*TASK DETAILS*: Retype the material below exactly, from its first line through the line with "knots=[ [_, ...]"; the pictures stay out.

*PROVIDED MATERIAL*:
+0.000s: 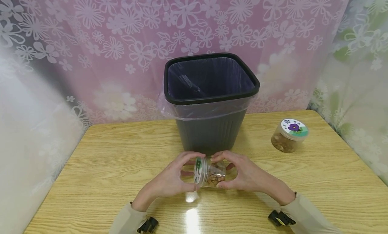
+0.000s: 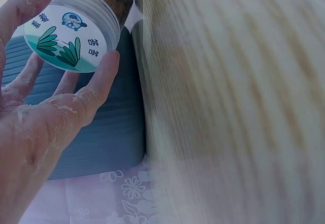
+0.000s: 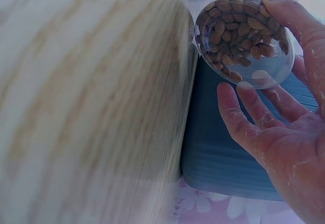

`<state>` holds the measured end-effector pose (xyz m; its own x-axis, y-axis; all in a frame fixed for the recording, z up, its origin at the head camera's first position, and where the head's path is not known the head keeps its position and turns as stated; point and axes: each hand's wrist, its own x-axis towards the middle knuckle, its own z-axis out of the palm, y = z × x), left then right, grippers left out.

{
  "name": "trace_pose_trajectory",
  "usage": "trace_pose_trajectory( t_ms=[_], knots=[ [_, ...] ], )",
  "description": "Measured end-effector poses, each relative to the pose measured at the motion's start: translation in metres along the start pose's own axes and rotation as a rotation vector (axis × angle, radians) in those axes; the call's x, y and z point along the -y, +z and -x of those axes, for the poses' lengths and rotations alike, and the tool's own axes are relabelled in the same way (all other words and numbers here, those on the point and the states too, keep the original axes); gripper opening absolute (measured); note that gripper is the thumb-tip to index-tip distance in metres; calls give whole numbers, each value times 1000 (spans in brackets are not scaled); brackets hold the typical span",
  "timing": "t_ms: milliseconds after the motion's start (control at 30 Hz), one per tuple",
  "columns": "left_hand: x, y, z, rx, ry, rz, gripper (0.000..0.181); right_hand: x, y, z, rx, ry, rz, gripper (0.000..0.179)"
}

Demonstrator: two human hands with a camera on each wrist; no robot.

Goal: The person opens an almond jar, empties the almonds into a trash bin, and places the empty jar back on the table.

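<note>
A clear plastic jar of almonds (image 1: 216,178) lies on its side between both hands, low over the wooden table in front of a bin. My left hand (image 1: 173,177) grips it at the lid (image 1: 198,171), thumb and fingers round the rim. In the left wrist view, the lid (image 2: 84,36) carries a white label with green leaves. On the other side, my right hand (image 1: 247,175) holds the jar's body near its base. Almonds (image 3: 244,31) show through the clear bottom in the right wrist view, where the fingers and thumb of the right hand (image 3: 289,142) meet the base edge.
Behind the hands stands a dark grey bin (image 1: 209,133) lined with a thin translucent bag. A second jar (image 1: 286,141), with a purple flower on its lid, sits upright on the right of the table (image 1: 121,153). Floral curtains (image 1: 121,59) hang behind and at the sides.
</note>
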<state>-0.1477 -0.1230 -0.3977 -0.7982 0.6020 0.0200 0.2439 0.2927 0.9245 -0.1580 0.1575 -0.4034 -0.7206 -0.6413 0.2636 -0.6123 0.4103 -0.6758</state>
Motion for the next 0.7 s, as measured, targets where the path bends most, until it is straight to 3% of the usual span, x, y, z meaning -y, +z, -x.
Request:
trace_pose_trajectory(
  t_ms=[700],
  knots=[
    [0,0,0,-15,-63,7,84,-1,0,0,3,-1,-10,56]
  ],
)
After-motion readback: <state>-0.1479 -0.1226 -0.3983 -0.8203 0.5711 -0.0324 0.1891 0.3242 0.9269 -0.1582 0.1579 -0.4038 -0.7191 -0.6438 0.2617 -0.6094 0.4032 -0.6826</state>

*OUTPUT OF THE TASK*:
+0.000s: 
+0.000s: 
+0.000s: 

`<state>` holds the measured end-effector pose (xyz m; its own x-axis, y-axis; all in a frame fixed for the recording, z up, its origin at the head camera's first position, and where the head's path is not known the head keeps its position and turns as stated; point and axes: each hand's wrist, its own x-axis towards the middle knuckle, its own z-axis out of the palm, y = z × x), left then right, grippers left out.

{
  "name": "trace_pose_trajectory",
  "usage": "trace_pose_trajectory( t_ms=[_], knots=[ [_, ...] ], )",

That completes the response.